[Stored items]
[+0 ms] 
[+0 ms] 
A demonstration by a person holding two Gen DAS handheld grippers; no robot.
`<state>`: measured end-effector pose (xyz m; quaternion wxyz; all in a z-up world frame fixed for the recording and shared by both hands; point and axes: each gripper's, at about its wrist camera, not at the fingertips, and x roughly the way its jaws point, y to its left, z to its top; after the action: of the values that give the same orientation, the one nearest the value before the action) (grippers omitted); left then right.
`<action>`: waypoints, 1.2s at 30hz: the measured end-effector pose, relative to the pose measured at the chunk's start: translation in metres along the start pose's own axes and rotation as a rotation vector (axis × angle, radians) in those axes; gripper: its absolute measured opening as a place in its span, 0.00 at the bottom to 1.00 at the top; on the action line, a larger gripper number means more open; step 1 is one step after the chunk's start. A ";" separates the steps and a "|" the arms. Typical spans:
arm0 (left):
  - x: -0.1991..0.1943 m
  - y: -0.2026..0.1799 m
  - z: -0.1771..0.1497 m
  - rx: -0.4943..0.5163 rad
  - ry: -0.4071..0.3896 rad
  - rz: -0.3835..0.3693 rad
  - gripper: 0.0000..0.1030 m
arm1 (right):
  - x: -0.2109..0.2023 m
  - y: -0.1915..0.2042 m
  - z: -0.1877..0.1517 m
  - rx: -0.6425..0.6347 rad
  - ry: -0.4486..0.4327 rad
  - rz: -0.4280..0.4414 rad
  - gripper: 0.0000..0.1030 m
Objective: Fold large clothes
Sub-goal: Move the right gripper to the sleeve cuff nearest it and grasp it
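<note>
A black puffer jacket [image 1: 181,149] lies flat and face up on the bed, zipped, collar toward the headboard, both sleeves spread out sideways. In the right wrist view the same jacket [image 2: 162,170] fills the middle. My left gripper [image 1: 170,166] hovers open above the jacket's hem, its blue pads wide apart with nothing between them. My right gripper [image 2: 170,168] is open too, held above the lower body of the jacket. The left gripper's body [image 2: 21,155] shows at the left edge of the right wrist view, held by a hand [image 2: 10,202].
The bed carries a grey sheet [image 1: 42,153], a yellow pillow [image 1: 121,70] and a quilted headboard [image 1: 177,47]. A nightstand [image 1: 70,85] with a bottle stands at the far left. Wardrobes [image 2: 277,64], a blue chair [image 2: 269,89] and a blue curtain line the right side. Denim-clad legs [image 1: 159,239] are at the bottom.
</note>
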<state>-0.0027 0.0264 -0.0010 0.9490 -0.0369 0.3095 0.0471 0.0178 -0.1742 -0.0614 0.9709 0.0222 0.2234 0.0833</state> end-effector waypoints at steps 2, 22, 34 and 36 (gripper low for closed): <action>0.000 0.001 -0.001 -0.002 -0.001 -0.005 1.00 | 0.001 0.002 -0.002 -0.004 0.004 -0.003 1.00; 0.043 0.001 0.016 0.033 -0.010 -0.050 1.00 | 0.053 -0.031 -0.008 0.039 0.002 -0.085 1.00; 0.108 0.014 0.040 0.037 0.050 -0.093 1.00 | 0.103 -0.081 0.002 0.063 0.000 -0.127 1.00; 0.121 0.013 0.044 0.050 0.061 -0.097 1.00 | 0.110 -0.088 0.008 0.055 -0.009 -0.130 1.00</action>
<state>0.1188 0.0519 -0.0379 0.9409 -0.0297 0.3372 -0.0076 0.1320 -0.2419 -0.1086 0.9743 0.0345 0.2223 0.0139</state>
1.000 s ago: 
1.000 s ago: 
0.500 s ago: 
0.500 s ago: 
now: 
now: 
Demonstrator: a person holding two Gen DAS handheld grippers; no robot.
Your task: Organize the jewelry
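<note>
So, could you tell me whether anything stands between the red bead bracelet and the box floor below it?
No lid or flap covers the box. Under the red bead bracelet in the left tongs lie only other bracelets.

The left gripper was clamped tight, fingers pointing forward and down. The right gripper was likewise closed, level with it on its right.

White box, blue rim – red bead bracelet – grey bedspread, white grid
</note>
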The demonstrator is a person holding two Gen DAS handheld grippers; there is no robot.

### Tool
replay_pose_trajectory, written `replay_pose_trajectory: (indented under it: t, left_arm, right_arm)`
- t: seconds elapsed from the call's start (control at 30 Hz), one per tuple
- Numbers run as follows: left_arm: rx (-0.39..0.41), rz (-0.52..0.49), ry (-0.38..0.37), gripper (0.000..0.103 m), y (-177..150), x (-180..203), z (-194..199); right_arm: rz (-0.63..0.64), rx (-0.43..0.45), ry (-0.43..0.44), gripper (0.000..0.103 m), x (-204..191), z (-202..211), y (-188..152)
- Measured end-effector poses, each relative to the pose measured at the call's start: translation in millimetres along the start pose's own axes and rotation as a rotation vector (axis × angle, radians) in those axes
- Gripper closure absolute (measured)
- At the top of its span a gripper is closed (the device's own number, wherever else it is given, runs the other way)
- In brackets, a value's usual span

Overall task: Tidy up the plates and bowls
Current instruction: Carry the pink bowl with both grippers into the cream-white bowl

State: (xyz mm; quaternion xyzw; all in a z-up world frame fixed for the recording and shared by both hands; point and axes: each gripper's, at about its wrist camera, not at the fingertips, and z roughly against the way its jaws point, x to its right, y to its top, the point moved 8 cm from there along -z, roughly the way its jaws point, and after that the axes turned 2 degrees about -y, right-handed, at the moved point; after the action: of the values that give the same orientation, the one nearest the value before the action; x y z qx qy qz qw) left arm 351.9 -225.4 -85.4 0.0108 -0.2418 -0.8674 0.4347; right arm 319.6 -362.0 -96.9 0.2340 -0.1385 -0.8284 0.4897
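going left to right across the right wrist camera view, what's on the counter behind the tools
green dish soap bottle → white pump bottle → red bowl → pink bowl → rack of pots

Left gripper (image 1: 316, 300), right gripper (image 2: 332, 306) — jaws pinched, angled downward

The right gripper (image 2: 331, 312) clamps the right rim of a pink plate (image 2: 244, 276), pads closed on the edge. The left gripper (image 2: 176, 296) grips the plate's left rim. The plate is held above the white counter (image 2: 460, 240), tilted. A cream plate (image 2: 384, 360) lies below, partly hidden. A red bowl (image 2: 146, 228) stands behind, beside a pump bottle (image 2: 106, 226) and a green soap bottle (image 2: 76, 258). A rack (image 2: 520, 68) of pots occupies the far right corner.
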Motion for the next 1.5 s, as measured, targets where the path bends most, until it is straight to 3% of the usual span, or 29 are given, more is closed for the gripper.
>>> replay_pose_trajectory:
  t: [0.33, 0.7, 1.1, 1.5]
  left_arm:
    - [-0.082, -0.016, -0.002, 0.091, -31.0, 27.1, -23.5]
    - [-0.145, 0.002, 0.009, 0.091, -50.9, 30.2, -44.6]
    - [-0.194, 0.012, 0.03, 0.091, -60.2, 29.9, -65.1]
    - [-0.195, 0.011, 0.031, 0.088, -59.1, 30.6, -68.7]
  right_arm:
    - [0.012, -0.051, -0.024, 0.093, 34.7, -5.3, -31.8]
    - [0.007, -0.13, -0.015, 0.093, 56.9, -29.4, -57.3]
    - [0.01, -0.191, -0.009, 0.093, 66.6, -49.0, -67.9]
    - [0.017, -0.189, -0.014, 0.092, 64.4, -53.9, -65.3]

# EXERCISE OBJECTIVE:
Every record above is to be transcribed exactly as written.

# YOUR RESPONSE:
[+0 ms] 
[+0 ms] 
A demonstration by a person holding two Gen DAS handheld grippers; no robot.
`<state>`: measured end-effector pose (xyz m; quaternion wxyz; all in a z-up world frame fixed for the recording and shared by both hands; point and axes: each gripper's, at about its wrist camera, not at the fingertips, and x roughly the way its jaws point, y to its left, z to its top; after the action: of the values that give the same orientation, the one nearest the value before the action) (grippers omitted); left then right.
`<action>`: waypoints, 1.2s at 30hz: the measured end-effector pose, relative to the pose measured at the chunk's start: translation in metres along the start pose's own axes and rotation as a rotation vector (axis × angle, radians) in those axes; gripper: its absolute measured opening as a place in its span, 0.00 at the bottom to 1.00 at the top; on the action line, a larger gripper number means more open; step 1 is one step after the chunk's start. A ";" separates the steps and a "|" the arms. Typical spans:
arm0 (left):
  - x: -0.1991..0.1943 m
  - y: -0.2026..0.1799 m
  - z: -0.1771..0.1497 m
  - rx: -0.4943..0.5163 rad
  - ry: -0.4071..0.3896 rad
  - rz: -0.3835..0.3693 rad
  - gripper: 0.0000..0.1030 m
arm1 (right):
  - x: -0.2109..0.2023 m
  - y: -0.1915..0.2042 m
  - z: -0.1877..0.1517 m
  - rx: -0.6425..0.6347 rad
  - ry: -0.4486..0.4327 rad
  - rz: -0.4280..0.4414 rad
  - gripper: 0.0000..0.1030 m
Objective: Fold large clothes
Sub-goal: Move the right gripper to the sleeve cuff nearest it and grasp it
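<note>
A black puffer jacket [image 1: 181,149] lies flat and face up on the bed, zipped, collar toward the headboard, both sleeves spread out sideways. In the right wrist view the same jacket [image 2: 162,170] fills the middle. My left gripper [image 1: 170,166] hovers open above the jacket's hem, its blue pads wide apart with nothing between them. My right gripper [image 2: 170,168] is open too, held above the lower body of the jacket. The left gripper's body [image 2: 21,155] shows at the left edge of the right wrist view, held by a hand [image 2: 10,202].
The bed carries a grey sheet [image 1: 42,153], a yellow pillow [image 1: 121,70] and a quilted headboard [image 1: 177,47]. A nightstand [image 1: 70,85] with a bottle stands at the far left. Wardrobes [image 2: 277,64], a blue chair [image 2: 269,89] and a blue curtain line the right side. Denim-clad legs [image 1: 159,239] are at the bottom.
</note>
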<state>-0.0027 0.0264 -0.0010 0.9490 -0.0369 0.3095 0.0471 0.0178 -0.1742 -0.0614 0.9709 0.0222 0.2234 0.0833</state> end-effector waypoints at steps 2, 22, 34 and 36 (gripper low for closed): <action>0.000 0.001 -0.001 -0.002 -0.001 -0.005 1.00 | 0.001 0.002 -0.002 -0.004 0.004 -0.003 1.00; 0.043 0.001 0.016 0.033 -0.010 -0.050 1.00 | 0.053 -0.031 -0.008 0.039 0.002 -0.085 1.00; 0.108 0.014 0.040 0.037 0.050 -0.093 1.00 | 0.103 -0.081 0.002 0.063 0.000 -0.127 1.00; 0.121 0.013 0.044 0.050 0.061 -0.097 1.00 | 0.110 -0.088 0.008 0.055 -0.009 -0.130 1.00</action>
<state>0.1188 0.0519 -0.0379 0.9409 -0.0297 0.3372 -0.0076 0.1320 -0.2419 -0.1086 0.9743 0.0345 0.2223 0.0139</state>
1.000 s ago: 
1.000 s ago: 
0.500 s ago: 
0.500 s ago: 
now: 
now: 
Demonstrator: a person holding two Gen DAS handheld grippers; no robot.
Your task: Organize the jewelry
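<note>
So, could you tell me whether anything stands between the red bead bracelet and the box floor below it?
No lid or flap covers the box. Under the red bead bracelet in the left tongs lie only other bracelets.

The left gripper was clamped tight, fingers pointing forward and down. The right gripper was likewise closed, level with it on its right.

White box, blue rim – red bead bracelet – grey bedspread, white grid
</note>
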The demonstrator is a person holding two Gen DAS handheld grippers; there is no robot.

### Tool
replay_pose_trajectory, written `replay_pose_trajectory: (indented under it: t, left_arm, right_arm)`
- t: seconds elapsed from the call's start (control at 30 Hz), one per tuple
- Numbers run as follows: left_arm: rx (-0.39..0.41), rz (-0.52..0.49), ry (-0.38..0.37), gripper (0.000..0.103 m), y (-177..150), x (-180..203), z (-194..199); right_arm: rz (-0.63..0.64), rx (-0.43..0.45), ry (-0.43..0.44), gripper (0.000..0.103 m), x (-204..191), z (-202..211), y (-188..152)
- Measured end-effector poses, each relative to the pose measured at the call's start: translation in millimetres along the start pose's own axes and rotation as a rotation vector (axis × angle, radians) in those axes
- Gripper closure absolute (measured)
- At the top of its span a gripper is closed (the device's own number, wherever else it is given, runs the other way)
- In brackets, a value's usual span

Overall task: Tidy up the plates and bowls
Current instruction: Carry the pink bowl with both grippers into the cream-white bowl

State: (xyz mm; quaternion xyzw; all in a z-up world frame fixed for the recording and shared by both hands; point and axes: each gripper's, at about its wrist camera, not at the fingertips, and z roughly against the way its jaws point, x to its right, y to its top, the point moved 8 cm from there along -z, roughly the way its jaws point, and after that the axes turned 2 degrees about -y, right-handed, at the moved point; after the action: of the values that give the same orientation, the one nearest the value before the action; x y z qx qy qz qw) left arm 351.9 -225.4 -85.4 0.0108 -0.2418 -0.8674 0.4347; right arm 319.6 -362.0 -96.9 0.2340 -0.1385 -0.8284 0.4897
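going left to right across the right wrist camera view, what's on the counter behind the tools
green dish soap bottle → white pump bottle → red bowl → pink bowl → rack of pots

Left gripper (image 1: 316, 300), right gripper (image 2: 332, 306) — jaws pinched, angled downward

The right gripper (image 2: 331, 312) clamps the right rim of a pink plate (image 2: 244, 276), pads closed on the edge. The left gripper (image 2: 176, 296) grips the plate's left rim. The plate is held above the white counter (image 2: 460, 240), tilted. A cream plate (image 2: 384, 360) lies below, partly hidden. A red bowl (image 2: 146, 228) stands behind, beside a pump bottle (image 2: 106, 226) and a green soap bottle (image 2: 76, 258). A rack (image 2: 520, 68) of pots occupies the far right corner.
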Motion for the next 1.5 s, as measured, targets where the path bends most, until it is straight to 3% of the usual span, or 29 are given, more is closed for the gripper.
>>> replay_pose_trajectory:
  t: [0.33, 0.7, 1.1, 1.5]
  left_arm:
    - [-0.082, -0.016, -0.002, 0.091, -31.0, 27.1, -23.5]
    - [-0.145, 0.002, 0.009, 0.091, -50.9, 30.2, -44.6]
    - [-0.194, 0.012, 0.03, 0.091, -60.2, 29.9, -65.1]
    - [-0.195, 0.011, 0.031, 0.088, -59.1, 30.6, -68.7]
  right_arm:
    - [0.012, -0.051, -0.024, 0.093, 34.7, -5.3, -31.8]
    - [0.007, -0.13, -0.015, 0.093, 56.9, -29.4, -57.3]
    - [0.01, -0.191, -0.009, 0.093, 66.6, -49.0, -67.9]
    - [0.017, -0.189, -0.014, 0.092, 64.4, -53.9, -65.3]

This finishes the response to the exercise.